=== WHAT YOU HAVE TO DO ===
Print the listing below once more, unchanged.

=== SOURCE DATA ===
+-------+
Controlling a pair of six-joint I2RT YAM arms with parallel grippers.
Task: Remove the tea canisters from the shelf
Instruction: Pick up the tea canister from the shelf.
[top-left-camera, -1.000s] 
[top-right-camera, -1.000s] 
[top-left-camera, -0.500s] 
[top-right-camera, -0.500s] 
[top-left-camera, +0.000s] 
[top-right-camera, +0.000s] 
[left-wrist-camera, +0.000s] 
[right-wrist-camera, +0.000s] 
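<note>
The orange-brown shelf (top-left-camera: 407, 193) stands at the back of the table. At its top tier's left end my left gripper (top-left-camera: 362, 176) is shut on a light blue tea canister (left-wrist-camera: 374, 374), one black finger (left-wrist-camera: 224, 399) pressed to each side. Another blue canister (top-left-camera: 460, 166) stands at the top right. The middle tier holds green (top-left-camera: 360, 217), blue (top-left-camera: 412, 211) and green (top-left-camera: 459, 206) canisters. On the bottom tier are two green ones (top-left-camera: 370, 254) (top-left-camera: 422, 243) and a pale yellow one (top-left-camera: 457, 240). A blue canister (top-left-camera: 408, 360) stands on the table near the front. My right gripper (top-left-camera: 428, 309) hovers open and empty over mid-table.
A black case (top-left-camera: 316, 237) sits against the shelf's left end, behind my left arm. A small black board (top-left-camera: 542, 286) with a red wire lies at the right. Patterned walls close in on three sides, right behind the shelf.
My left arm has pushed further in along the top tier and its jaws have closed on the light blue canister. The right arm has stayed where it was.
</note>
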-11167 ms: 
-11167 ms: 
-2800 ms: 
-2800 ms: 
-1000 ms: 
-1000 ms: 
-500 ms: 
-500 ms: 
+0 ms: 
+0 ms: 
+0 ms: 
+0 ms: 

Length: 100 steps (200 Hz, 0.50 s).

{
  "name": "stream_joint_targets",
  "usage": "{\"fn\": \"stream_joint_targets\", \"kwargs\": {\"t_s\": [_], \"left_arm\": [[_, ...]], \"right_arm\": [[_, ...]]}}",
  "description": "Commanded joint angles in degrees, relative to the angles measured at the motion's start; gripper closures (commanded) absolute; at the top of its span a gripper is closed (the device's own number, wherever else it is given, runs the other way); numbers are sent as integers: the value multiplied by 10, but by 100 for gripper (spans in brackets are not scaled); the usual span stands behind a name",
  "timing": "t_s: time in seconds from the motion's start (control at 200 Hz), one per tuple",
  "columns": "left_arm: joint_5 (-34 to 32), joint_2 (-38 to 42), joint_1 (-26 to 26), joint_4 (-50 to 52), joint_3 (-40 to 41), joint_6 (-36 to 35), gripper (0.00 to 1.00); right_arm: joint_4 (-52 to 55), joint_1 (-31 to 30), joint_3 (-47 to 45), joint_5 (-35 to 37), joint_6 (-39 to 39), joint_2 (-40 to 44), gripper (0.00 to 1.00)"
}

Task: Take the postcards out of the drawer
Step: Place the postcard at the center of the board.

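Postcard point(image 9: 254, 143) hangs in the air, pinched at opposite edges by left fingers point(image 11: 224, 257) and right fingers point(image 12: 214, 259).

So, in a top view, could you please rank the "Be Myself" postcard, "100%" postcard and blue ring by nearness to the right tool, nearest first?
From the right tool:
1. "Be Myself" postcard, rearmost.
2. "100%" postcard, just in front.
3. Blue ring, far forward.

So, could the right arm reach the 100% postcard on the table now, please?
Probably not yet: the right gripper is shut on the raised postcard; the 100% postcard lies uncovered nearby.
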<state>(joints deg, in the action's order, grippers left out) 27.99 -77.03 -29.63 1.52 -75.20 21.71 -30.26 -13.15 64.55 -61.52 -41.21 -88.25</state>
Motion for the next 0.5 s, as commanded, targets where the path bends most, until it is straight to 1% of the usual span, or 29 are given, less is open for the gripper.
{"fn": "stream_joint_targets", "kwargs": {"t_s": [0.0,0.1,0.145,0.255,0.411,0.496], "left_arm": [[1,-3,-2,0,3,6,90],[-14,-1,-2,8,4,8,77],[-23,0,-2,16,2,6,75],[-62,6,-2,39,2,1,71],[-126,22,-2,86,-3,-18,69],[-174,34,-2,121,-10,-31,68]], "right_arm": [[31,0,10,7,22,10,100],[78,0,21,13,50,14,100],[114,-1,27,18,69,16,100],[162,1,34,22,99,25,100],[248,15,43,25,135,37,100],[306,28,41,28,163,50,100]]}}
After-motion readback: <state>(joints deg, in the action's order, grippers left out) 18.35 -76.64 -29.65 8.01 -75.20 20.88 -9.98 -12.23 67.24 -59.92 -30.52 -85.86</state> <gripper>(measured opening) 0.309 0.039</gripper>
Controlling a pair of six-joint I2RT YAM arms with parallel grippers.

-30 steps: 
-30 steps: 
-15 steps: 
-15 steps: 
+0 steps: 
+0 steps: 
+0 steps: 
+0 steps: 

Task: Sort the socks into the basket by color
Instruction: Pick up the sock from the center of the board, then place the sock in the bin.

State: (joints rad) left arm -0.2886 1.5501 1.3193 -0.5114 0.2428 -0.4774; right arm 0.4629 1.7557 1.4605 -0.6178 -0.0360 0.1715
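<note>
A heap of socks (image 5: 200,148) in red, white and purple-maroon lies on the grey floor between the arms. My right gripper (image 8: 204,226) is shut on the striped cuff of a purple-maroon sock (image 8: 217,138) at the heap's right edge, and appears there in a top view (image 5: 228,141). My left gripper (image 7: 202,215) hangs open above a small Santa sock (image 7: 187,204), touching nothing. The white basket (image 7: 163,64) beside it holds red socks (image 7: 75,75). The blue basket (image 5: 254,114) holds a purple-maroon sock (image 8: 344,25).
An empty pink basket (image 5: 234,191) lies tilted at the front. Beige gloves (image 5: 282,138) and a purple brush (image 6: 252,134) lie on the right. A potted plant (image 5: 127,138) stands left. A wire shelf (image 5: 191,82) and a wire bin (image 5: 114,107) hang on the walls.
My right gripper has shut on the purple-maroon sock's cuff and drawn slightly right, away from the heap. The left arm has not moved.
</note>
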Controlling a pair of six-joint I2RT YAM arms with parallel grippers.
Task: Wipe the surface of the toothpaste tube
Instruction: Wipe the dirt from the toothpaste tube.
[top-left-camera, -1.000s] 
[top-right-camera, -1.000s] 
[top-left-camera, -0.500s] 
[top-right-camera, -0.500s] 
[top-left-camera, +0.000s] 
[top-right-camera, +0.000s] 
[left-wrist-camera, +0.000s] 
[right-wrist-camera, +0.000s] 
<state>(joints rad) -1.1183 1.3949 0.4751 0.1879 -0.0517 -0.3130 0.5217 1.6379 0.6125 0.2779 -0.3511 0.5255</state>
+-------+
=== REPLY TO THE TASK ===
Controlling a pair of six-joint I2RT YAM arms with parallel grippers.
Task: Remove the tea canisters from the shelf
Instruction: Pick up the tea canister from the shelf.
[top-left-camera, -1.000s] 
[top-right-camera, -1.000s] 
[top-left-camera, -0.500s] 
[top-right-camera, -0.500s] 
[top-left-camera, +0.000s] 
[top-right-camera, +0.000s] 
[left-wrist-camera, +0.000s] 
[right-wrist-camera, +0.000s] 
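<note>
The orange-brown shelf (top-left-camera: 407, 193) stands at the back of the table. At its top tier's left end my left gripper (top-left-camera: 362, 176) is shut on a light blue tea canister (left-wrist-camera: 374, 374), one black finger (left-wrist-camera: 224, 399) pressed to each side. Another blue canister (top-left-camera: 460, 166) stands at the top right. The middle tier holds green (top-left-camera: 360, 217), blue (top-left-camera: 412, 211) and green (top-left-camera: 459, 206) canisters. On the bottom tier are two green ones (top-left-camera: 370, 254) (top-left-camera: 422, 243) and a pale yellow one (top-left-camera: 457, 240). A blue canister (top-left-camera: 408, 360) stands on the table near the front. My right gripper (top-left-camera: 428, 309) hovers open and empty over mid-table.
A black case (top-left-camera: 316, 237) sits against the shelf's left end, behind my left arm. A small black board (top-left-camera: 542, 286) with a red wire lies at the right. Patterned walls close in on three sides, right behind the shelf.
My left arm has pushed further in along the top tier and its jaws have closed on the light blue canister. The right arm has stayed where it was.
</note>
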-11167 ms: 
-11167 ms: 
-2800 ms: 
-2800 ms: 
-1000 ms: 
-1000 ms: 
-500 ms: 
-500 ms: 
+0 ms: 
+0 ms: 
+0 ms: 
+0 ms: 

Length: 100 steps (200 Hz, 0.50 s).

{
  "name": "stream_joint_targets",
  "usage": "{\"fn\": \"stream_joint_targets\", \"kwargs\": {\"t_s\": [_], \"left_arm\": [[_, ...]], \"right_arm\": [[_, ...]]}}",
  "description": "Commanded joint angles in degrees, relative to the angles measured at the motion's start; gripper closures (commanded) absolute; at the top of its span a gripper is closed (the device's own number, wherever else it is given, runs the other way); numbers are sent as integers: the value multiplied by 10, but by 100 for gripper (spans in brackets are not scaled); the usual span stands behind a name",
  "timing": "t_s: time in seconds from the motion's start (control at 200 Hz), one per tuple",
  "columns": "left_arm: joint_5 (-34 to 32), joint_2 (-38 to 42), joint_1 (-26 to 26), joint_4 (-50 to 52), joint_3 (-40 to 41), joint_6 (-36 to 35), gripper (0.00 to 1.00); right_arm: joint_4 (-52 to 55), joint_1 (-31 to 30), joint_3 (-47 to 45), joint_5 (-35 to 37), joint_6 (-39 to 39), joint_2 (-40 to 44), gripper (0.00 to 1.00)"
}

Task: Take the postcards out of the drawer
Step: Place the postcard at the center of the board.

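Postcard point(image 9: 254, 143) hangs in the air, pinched at opposite edges by left fingers point(image 11: 224, 257) and right fingers point(image 12: 214, 259).

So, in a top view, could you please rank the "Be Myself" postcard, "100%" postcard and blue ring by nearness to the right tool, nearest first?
From the right tool:
1. "Be Myself" postcard, rearmost.
2. "100%" postcard, just in front.
3. Blue ring, far forward.

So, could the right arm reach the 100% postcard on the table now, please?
Probably not yet: the right gripper is shut on the raised postcard; the 100% postcard lies uncovered nearby.
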<state>(joints deg, in the action's order, grippers left out) 27.99 -77.03 -29.63 1.52 -75.20 21.71 -30.26 -13.15 64.55 -61.52 -41.21 -88.25</state>
Motion for the next 0.5 s, as commanded, targets where the path bends most, until it is straight to 1% of the usual span, or 29 are given, less is open for the gripper.
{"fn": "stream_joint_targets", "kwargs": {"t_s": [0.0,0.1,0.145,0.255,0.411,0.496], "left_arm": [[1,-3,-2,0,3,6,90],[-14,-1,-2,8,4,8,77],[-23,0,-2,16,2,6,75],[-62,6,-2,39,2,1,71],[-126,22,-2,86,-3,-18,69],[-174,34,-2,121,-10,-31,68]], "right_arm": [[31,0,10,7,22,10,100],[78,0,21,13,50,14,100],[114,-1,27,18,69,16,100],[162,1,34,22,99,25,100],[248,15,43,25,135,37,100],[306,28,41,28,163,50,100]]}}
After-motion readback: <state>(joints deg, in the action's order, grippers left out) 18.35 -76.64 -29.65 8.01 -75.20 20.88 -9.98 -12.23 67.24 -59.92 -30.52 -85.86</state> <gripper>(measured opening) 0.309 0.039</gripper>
Controlling a pair of six-joint I2RT YAM arms with parallel grippers.

-30 steps: 
-30 steps: 
-15 steps: 
-15 steps: 
+0 steps: 
+0 steps: 
+0 steps: 
+0 steps: 

Task: Sort the socks into the basket by color
Instruction: Pick up the sock from the center of the board, then place the sock in the bin.

State: (joints rad) left arm -0.2886 1.5501 1.3193 -0.5114 0.2428 -0.4774; right arm 0.4629 1.7557 1.4605 -0.6178 -0.0360 0.1715
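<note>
A heap of socks (image 5: 200,148) in red, white and purple-maroon lies on the grey floor between the arms. My right gripper (image 8: 204,226) is shut on the striped cuff of a purple-maroon sock (image 8: 217,138) at the heap's right edge, and appears there in a top view (image 5: 228,141). My left gripper (image 7: 202,215) hangs open above a small Santa sock (image 7: 187,204), touching nothing. The white basket (image 7: 163,64) beside it holds red socks (image 7: 75,75). The blue basket (image 5: 254,114) holds a purple-maroon sock (image 8: 344,25).
An empty pink basket (image 5: 234,191) lies tilted at the front. Beige gloves (image 5: 282,138) and a purple brush (image 6: 252,134) lie on the right. A potted plant (image 5: 127,138) stands left. A wire shelf (image 5: 191,82) and a wire bin (image 5: 114,107) hang on the walls.
My right gripper has shut on the purple-maroon sock's cuff and drawn slightly right, away from the heap. The left arm has not moved.
</note>
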Controlling a pair of six-joint I2RT YAM arms with parallel grippers.
Task: Wipe the surface of the toothpaste tube
Instruction: Wipe the dirt from the toothpaste tube.
[top-left-camera, -1.000s] 
[top-right-camera, -1.000s] 
[top-left-camera, -0.500s] 
[top-right-camera, -0.500s] 
[top-left-camera, +0.000s] 
[top-right-camera, +0.000s] 
[left-wrist-camera, +0.000s] 
[right-wrist-camera, +0.000s] 
<state>(joints rad) -1.1183 1.3949 0.4751 0.1879 -0.0517 -0.3130 0.5217 1.6379 0.6125 0.2779 -0.3511 0.5255</state>

No further output is given for this exercise.